Sekilas Mengenai Pecinan Kota Bandung



Menengok sejarah terbentuknya pecinan di berbagai kota di Indonesia memang menarik. Selain karena etnis tersebut sering mewarnai kehidupan budaya masyarakat sekitarnya, mereka juga dipandang pintar memutar roda perekonomian.

Alasan terakhir itulah yang sering dipakai kolonial Belanda ketika membentuk pecinan di berbagai kota di Jawa. Seringkali etnis Tionghoa diberi lahan khusus untuk bertempat tinggal yang berbeda dengan warga pribumi. Lahan khusus tersebut biasanya dibatasi oleh benteng-benteng. Namun, pemisahan lahan tempat tinggal tidak begitu kentara di Bandung. Di kota yang berjuluk Paris van Java ini, para etnis Tionghoa tidak dibenteng seperti di Tangerang atau Jakarta. Mereka hidup lebih cair dan membaur dengan warga pribumi.

Walau begitu, etnis Tionghoa di Bandung tetap terkonsentrasi di beberapa wilayah. Umumnya mereka berada di sisi barat Alun-alun, seperti Jl. Gardujati, Jl. Kalipah Apo, Jl. ABC, Jl. Otto Iskandardinata, kawasan Pasar Baru, dan beberapa wilayah di sekitarnya. Kebijakan tersebut sudah dimulai sejak zaman kolonial Belanda. Tak heran, jika kalau kebetulan sedang melewati wilayah-wilayah tersebut kini, satu-dua gedung tua a la China Town masih nampak megah berdiri---walau pada umumnya nampak tidak terawat dan terdesak arus modernisasi.

Kawasan pecinan di Bandung sendiri mulai berkembang tepatnya pada tahun 1810. Pada masa itu, setiap daerah pecinan dikepalai oleh seorang 'Wijkmeester'. Di atas 'Wijkmeester' sendiri terdapat jabatan Luittenant der Chineeschen atau Kepala Koloni pemukinan Cina. Menurut catatan Haryoto Kunto di 'Wajah Bandoeng Tempoe Doeloe', salah satu nama Luittenant der Chineeschen yang pernah menjabat di Bandung adalah Tan Djoen Liong. Sementara yang pernah menjadi 'Wijkmeester' adalah Thung Pek Koey dan Tan Yim Coy. Keduanya bertugas mengepalai daerah Suniaraja dan Citepus pada tahun 1914. Sementara sebagian tokoh Cina yang lain juga pernah diabadikan menjadi nama gang. Salah satunya adalah gang Guan Ann dan Jap Lun yang juga terletak di daerah Citepus.
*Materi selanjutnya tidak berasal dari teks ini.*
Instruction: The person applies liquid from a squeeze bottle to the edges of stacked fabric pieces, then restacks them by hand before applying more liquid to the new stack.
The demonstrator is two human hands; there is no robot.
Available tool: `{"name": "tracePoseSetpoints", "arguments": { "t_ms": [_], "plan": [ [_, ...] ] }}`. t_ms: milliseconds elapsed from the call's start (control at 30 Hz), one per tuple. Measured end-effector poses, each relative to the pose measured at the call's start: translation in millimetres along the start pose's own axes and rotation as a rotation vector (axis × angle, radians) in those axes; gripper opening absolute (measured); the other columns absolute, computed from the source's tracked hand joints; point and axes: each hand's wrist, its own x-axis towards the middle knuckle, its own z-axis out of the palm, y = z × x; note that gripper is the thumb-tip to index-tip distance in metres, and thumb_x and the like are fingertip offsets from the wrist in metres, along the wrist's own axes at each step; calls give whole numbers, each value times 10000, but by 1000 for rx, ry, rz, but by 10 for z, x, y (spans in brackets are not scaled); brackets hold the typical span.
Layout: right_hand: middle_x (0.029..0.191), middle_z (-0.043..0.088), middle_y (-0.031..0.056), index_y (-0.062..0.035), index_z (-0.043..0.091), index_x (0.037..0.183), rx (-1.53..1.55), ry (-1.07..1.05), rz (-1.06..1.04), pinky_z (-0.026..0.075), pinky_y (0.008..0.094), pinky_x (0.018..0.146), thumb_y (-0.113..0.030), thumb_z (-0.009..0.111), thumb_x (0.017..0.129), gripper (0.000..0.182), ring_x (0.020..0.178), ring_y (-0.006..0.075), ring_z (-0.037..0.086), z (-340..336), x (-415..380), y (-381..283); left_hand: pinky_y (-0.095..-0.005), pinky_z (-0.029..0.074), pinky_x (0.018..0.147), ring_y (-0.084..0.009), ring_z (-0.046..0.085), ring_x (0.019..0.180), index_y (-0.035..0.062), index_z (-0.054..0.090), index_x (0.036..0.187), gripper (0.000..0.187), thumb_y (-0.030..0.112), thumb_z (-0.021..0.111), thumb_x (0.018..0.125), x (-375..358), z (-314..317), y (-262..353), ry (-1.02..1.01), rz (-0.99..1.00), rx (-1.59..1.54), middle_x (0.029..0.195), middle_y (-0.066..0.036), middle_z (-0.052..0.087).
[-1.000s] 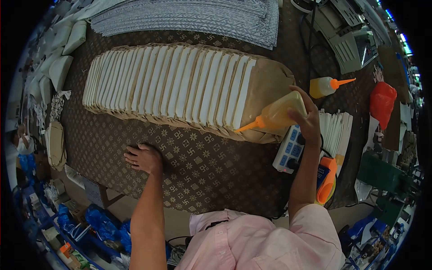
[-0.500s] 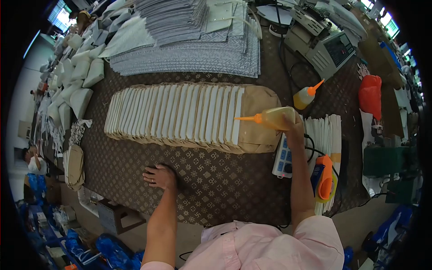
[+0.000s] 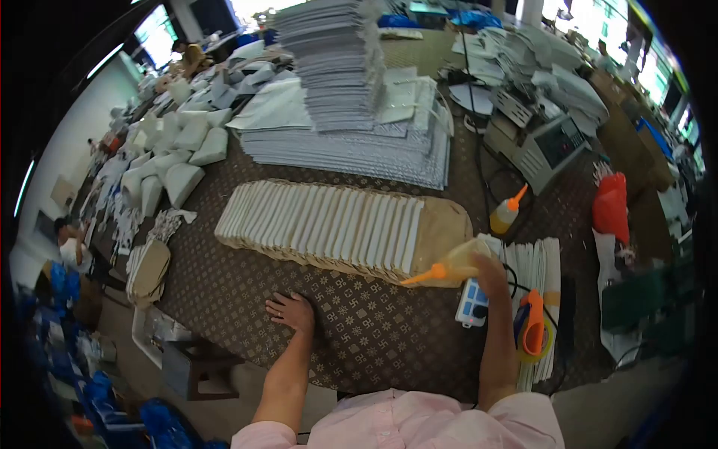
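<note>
My right hand [image 3: 490, 273] is wrapped round a squeeze bottle [image 3: 462, 260] of yellowish liquid with an orange nozzle. The bottle is tilted, and its tip points left at the near end of the rightmost white strip; whether it touches cannot be made out. Below it lies a long row of overlapping brown paper pieces [image 3: 447, 228], fanned out so that a white strip shows on each. On the patterned tablecloth [image 3: 366, 329], nearer my body, my left hand [image 3: 290, 311] rests flat with fingers spread, holding nothing.
A second glue bottle [image 3: 505, 215] stands beyond my right hand. Close to my right forearm are a power strip [image 3: 471, 303], an orange tape dispenser [image 3: 532, 325] and a paper stack [image 3: 550, 262]. Tall grey sheet stacks [image 3: 336, 153] and a boxy machine [image 3: 542, 150] stand at the back.
The view has tilted up, so the table sits lower in it. My right hand has brought the nozzle toward the near edge of the row. My left hand stays flat on the cloth.
</note>
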Motion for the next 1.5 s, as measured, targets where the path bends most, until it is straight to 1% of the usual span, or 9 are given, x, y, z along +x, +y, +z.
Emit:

Seiring perkembangan zaman, pemisahan penduduk berdasar ras dan warna kulit tidak diberlakukan lagi sejak tahun 1930. Orang yang paling berperan atas hal itu adalah Thomas Karsten, seorang insinyur Belanda yang melakukan perancangan perluasan Kota Bandung. Dia menekankan fungsi ekonomi adalah fungsi yang paling utama dalam tata letak sebuah kota. Artinya, unsur rasial tidak lagi berperan penting, sehingga kebijakan pemisahan penduduk berdasar ras dihapuskan.

Setelah masa tersebut, warga etnis Tionghoa menyebar di seluruh penjuru kota. Sebagian bergerak ke arah Utara menuju kawasan pemukiman elit orang Eropa, yaitu kawasan Cipaganti atau kawasan Dago. Sementara sebagian lain tetap bermukim di wilayah barat Alun-alun. Kegiatan utama para etnis Tionghoa, yaitu berdagang, tetap menjadi ciri khas. Hal itu nampak dengan berbagai toko, pasar, atau pusat kegiatan ekonomi lainnya yang memang terletak di daerah tersebut. Kegiatan tersebut tetap berlangsung hingga kini.